Peru’s traditional Inti Raymi festival climaxes on June 24.
Photograph by Oliver Bolch, Anzenberger/Redux
Peru enjoys its dry season from May through October, meaning clear skies and sun are likely for Inti Raymi, one of the biggest festivals in South America. Every year, the climax of the festival falls on June 24: Hundreds of dancers in handwoven ponchos descend on Cusco to sing, burn fires, and call upon the Sun God in a stunning day-long ritual that has been performed since the early Incan empire.
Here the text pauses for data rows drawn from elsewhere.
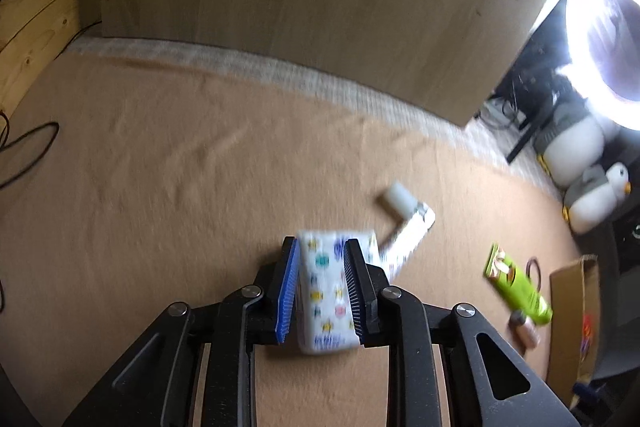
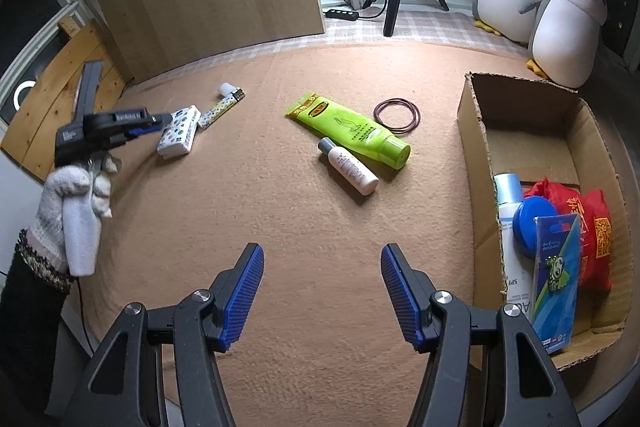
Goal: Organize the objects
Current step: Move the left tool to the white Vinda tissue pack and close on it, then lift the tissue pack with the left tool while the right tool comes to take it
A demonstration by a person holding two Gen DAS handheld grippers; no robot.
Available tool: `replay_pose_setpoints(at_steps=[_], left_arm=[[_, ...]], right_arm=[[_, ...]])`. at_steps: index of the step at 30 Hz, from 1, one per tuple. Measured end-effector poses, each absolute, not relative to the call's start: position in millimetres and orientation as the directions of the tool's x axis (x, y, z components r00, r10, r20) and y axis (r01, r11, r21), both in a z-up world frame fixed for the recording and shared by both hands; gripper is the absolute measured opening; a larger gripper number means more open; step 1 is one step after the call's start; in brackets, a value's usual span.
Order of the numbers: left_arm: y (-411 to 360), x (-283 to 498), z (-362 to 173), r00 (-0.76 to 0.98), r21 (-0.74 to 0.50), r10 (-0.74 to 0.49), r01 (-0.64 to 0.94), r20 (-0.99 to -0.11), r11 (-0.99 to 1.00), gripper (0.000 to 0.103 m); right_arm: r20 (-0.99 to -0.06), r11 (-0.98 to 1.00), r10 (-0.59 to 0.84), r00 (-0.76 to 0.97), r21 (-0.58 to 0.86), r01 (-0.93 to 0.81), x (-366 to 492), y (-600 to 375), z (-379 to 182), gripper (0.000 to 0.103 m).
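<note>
The tissue pack [image 1: 326,291], white with small coloured prints, sits between the two blue pads of the left gripper [image 1: 320,247], and both pads press on its sides, so the pack is gripped. In the right wrist view the same pack [image 2: 179,136] is low over the tan blanket [image 2: 260,211], at its far left part; if it still touches the cloth I cannot tell. A hand in a white knitted glove [image 2: 76,203] holds the handle of this gripper [image 2: 158,121].

Just beside the pack lies a slim printed box [image 2: 221,107], and a small white cap [image 2: 226,89] is near its far end. Towards the middle of the blanket lies a green tube [image 2: 354,133], with a small white bottle [image 2: 348,167] touching its side and thin dark rings [image 2: 397,116] just behind it.

The right gripper [image 2: 322,275] hangs above the near part of the blanket; its fingers stand apart and nothing is between them. To its right stands a cardboard box [image 2: 476,147] which holds a spray can, a blue lid, a card packet and a red bag. Two plush penguins [image 2: 560,15] sit behind the box.
</note>
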State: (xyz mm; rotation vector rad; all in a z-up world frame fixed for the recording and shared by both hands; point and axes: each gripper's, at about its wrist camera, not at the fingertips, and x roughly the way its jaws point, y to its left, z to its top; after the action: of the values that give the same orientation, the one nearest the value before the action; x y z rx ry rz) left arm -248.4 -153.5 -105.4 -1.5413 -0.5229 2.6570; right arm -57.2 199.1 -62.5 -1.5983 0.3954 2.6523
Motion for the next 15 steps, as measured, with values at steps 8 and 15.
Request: replay_pose_setpoints(at_steps=[8, 15], left_arm=[[-156, -286, -120, -0.461, -0.284, 0.179, 0.168, -0.869, -0.944, 0.030], [-148, -275, -138, -0.429, -0.284, 0.196, 0.152, -0.882, -0.947, 0.030]], right_arm=[[-0.878, -0.966, -0.103, -0.467, 0.201, -0.164, -50, 202, -65, 0.057], [-0.878, -0.958, -0.103, -0.467, 0.214, -0.190, -48, 211, -67, 0.057]])
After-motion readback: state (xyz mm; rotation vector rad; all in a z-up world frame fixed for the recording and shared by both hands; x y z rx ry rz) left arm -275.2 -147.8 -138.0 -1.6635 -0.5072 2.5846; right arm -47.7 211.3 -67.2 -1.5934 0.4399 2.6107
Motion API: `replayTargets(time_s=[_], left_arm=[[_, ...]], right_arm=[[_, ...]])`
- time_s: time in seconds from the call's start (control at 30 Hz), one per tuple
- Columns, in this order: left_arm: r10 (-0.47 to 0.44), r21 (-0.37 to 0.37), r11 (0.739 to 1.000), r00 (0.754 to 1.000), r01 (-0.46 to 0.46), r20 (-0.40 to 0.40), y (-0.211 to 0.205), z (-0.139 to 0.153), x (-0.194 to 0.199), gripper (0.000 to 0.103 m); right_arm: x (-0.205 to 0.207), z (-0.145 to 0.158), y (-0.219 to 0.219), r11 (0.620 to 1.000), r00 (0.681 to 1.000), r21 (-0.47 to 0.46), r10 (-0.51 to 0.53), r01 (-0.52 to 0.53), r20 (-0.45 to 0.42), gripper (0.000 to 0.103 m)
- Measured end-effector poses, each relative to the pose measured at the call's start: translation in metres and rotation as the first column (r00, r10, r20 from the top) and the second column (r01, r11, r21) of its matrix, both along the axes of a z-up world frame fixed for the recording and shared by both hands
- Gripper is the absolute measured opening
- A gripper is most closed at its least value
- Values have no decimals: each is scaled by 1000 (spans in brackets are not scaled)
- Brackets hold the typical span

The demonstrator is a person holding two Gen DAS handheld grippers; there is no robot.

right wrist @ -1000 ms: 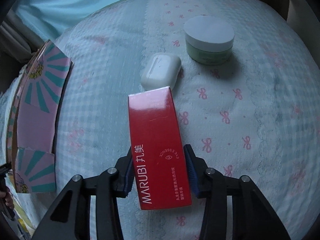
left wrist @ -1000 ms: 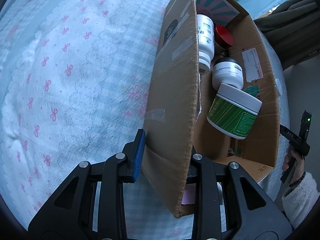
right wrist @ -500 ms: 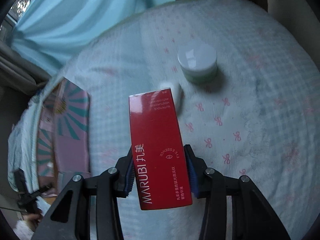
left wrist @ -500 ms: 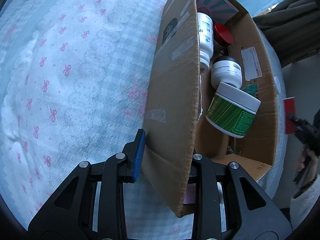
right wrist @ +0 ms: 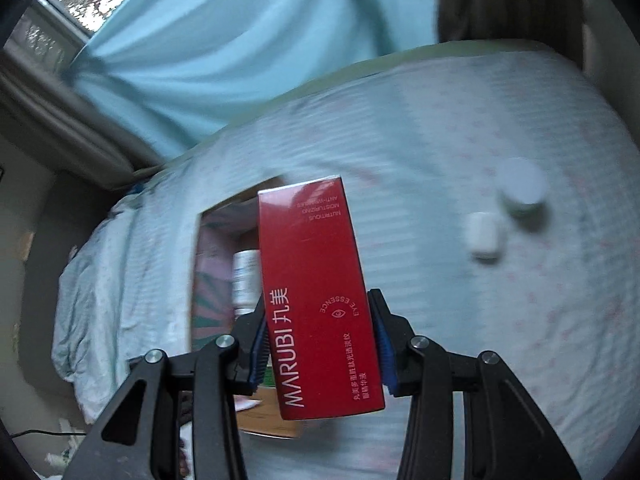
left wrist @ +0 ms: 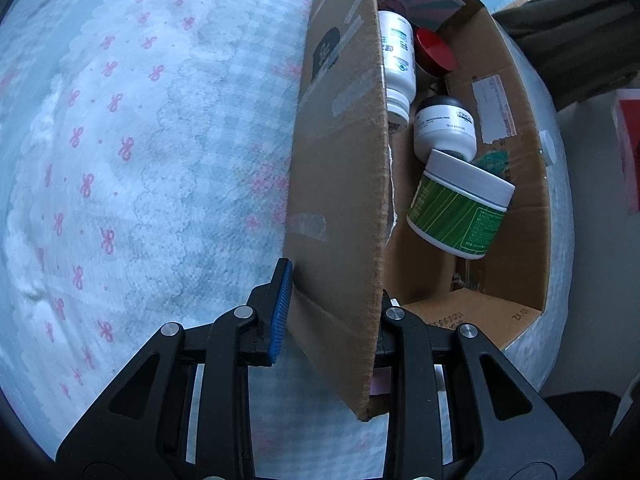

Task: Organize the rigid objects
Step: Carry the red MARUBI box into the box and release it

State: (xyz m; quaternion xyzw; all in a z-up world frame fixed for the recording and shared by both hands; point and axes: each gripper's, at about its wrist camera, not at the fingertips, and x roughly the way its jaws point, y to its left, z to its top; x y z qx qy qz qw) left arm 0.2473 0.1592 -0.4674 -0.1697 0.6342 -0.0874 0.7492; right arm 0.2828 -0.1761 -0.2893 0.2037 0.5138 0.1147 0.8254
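Note:
My left gripper (left wrist: pixel 332 312) is shut on the near flap of the open cardboard box (left wrist: pixel 340 168) and holds it upright. Inside lie a green jar with a white lid (left wrist: pixel 460 204), a white jar with a dark cap (left wrist: pixel 444 128), a tall white bottle (left wrist: pixel 396 60) and a red lid (left wrist: pixel 434 54). My right gripper (right wrist: pixel 320 344) is shut on a red MARUBI carton (right wrist: pixel 316 292), held in the air over the box (right wrist: pixel 216 264). The carton's edge shows at the far right of the left wrist view (left wrist: pixel 628 152).
A white earbud case (right wrist: pixel 484 236) and a green jar with a white lid (right wrist: pixel 522 192) lie on the bow-print bedspread (right wrist: pixel 500 320) to the right. A blue curtain (right wrist: pixel 240 52) hangs behind the bed. The floor shows at lower left.
My right gripper has lifted the red carton off the bed and swung it left toward the box. The left gripper keeps its hold on the flap, unmoved.

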Motion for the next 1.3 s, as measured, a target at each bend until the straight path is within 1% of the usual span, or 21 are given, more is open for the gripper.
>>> replayTargets(time_s=[0.17, 0.2, 0.3, 0.4, 0.47, 0.57, 0.7, 0.77, 0.8, 0.83, 0.87, 0.9, 0.97, 1.0, 1.1, 1.2, 1.3], left_arm=[[-31, -11, 999, 1000, 31, -1, 2, -1, 4, 25], [-33, -13, 999, 999, 33, -2, 3, -1, 5, 25], [-52, -12, 999, 999, 52, -1, 3, -1, 9, 25], [-67, -10, 998, 998, 67, 3, 3, -2, 11, 25], [-73, -11, 997, 997, 73, 5, 4, -2, 12, 25], [-75, -13, 997, 997, 75, 5, 3, -3, 13, 25], [-76, -18, 997, 997, 76, 6, 4, -3, 12, 25], [-77, -18, 997, 997, 78, 7, 4, -3, 10, 25], [-76, -18, 997, 997, 77, 7, 4, -3, 10, 25], [-77, -18, 997, 997, 77, 8, 5, -2, 10, 25], [-77, -17, 997, 997, 77, 7, 5, -3, 10, 25], [-77, -22, 997, 997, 77, 6, 6, -4, 9, 25], [-81, -21, 996, 997, 81, 9, 6, -2, 9, 25], [-84, -16, 996, 996, 84, 7, 5, -2, 9, 25], [-81, -27, 996, 997, 81, 2, 7, -1, 10, 25], [-93, -15, 996, 996, 93, 2, 5, -1, 12, 25], [-90, -15, 996, 996, 90, 2, 4, -1, 14, 25]], right_arm=[[12, -7, 66, 997, 997, 22, 79, -79, -16, 41], [15, -13, 81, 995, 995, 30, 91, -91, -28, 41], [20, -33, 109, 993, 993, 61, 102, -98, -67, 41], [24, -55, 133, 992, 988, 59, 115, -109, -102, 41], [23, -68, 146, 992, 985, 57, 123, -117, -125, 41], [21, -79, 154, 991, 981, 52, 127, -120, -150, 41], [21, -85, 159, 993, 979, 42, 119, -114, -167, 41], [24, -87, 160, 991, 976, 61, 129, -120, -175, 43], [27, -87, 160, 990, 975, 67, 133, -123, -176, 46], [28, -87, 161, 990, 976, 62, 133, -125, -170, 63], [29, -86, 161, 993, 978, 19, 119, -118, -169, 80], [30, -86, 162, 993, 980, -33, 107, -115, -168, 103], [29, -86, 159, 990, 982, -66, 116, -128, -151, 103], [29, -87, 156, 990, 981, -71, 111, -123, -158, 103], [25, -86, 146, 993, 984, -50, 97, -106, -150, 103], [21, -79, 141, 992, 989, -75, 90, -100, -120, 103], [19, -76, 135, 993, 991, -72, 88, -96, -105, 103]])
If crowds in the thousands-plus unnerve you, an August trip to similar, smaller festivals in Wiracochapamp and Huamachuco promise firework displays, fewer tourists, and equally colorful turco and campesino performances.
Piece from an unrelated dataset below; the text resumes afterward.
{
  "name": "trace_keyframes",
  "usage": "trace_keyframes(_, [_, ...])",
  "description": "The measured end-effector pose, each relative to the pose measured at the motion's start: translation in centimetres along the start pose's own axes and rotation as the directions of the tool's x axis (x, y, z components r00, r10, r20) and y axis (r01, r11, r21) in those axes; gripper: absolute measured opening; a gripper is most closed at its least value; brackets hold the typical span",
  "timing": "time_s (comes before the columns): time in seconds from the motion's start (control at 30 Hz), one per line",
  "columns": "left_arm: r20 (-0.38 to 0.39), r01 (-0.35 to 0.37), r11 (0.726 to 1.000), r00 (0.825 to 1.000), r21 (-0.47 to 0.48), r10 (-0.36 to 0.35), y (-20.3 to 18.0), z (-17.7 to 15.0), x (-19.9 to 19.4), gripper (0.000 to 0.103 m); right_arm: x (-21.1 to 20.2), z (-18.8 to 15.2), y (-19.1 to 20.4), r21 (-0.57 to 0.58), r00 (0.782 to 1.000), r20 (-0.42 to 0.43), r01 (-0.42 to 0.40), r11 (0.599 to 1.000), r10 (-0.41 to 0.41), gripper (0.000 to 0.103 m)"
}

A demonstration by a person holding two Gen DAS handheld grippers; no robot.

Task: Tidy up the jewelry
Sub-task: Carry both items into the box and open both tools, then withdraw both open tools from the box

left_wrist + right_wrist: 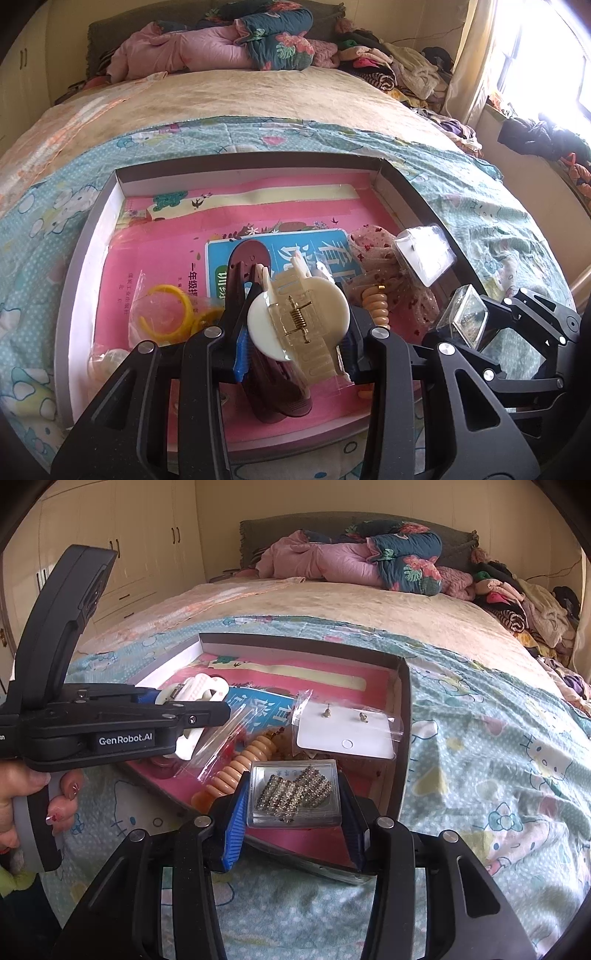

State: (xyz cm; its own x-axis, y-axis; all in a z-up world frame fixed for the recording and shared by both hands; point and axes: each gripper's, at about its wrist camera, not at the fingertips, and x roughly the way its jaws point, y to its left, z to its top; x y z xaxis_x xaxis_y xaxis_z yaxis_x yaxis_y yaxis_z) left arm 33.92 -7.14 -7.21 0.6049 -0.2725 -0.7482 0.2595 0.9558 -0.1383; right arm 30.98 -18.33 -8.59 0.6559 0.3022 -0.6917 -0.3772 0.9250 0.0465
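Note:
My left gripper (295, 332) is shut on a cream hair claw clip (299, 317) with a brass spring, held over the shallow grey box (88, 236) lined with a pink booklet. The same clip (192, 698) shows white in the right wrist view, between the left gripper's (199, 716) jaws. My right gripper (291, 805) is shut on a small clear case of rhinestone earrings (293, 794) above the box's near right corner (400, 768). That case (463, 319) appears at the right of the left wrist view, held by the right gripper.
In the box lie a dark maroon hair clip (247, 258), yellow rings in a bag (166, 310), an orange spiral hair tie (240, 764), a floral scrunchie (376, 258) and a bagged earring card (343, 731). A Hello Kitty bedsheet (498, 775) surrounds it; bedding (351, 557) is piled behind.

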Motion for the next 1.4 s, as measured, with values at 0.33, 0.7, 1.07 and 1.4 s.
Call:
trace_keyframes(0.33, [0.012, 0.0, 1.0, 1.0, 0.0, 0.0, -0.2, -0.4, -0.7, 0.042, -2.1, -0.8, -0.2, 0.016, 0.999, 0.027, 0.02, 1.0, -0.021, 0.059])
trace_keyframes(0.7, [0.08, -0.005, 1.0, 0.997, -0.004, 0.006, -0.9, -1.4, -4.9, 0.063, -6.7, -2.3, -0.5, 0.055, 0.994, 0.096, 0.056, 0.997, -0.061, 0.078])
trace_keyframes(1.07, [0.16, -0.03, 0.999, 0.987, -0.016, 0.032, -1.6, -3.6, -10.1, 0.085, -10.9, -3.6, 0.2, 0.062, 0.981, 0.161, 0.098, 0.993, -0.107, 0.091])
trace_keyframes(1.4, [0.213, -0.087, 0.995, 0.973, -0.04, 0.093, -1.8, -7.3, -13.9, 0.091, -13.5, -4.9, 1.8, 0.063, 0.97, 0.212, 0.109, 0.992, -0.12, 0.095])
Iconic views—like this vista of Bridal Veil Falls—make Yosemite one of America’s most beloved national parks.
Photograph by Eric Kruszewski, National Geographic Creative
This year California’s Yosemite National Park will complete a four-year-long ecological restoration of the Mariposa Grove. On June 15, the magnificent stand of over 500 giant sequoias will reopen with restored hydrology, accessible shuttles and trails, and better-protected habitats for both the trees and their resident weasel-like Pacific fishers. Yosemite’s towering Sequoiadendron giganteumcan survive for thousands of years—thanks in part to their virtually fireproof bark and naturally insect-resistant tannins. The largest trees by volume on Earth, some sequoias measure up to 154 feet in diameter. After a day of tree-gawking, opt for a May Lake picnic at the base of Mount Hoffmann, or take a hike along Yosemite’s 11.5-mile Valley Loop Trail for gigantic views of El Capitan, Yosemite Falls, Bridal Veil Falls, and Cathedral Rocks. Yosemite is the perfect summer place to get outside and feel oh-so-gloriously small in the most delightful way.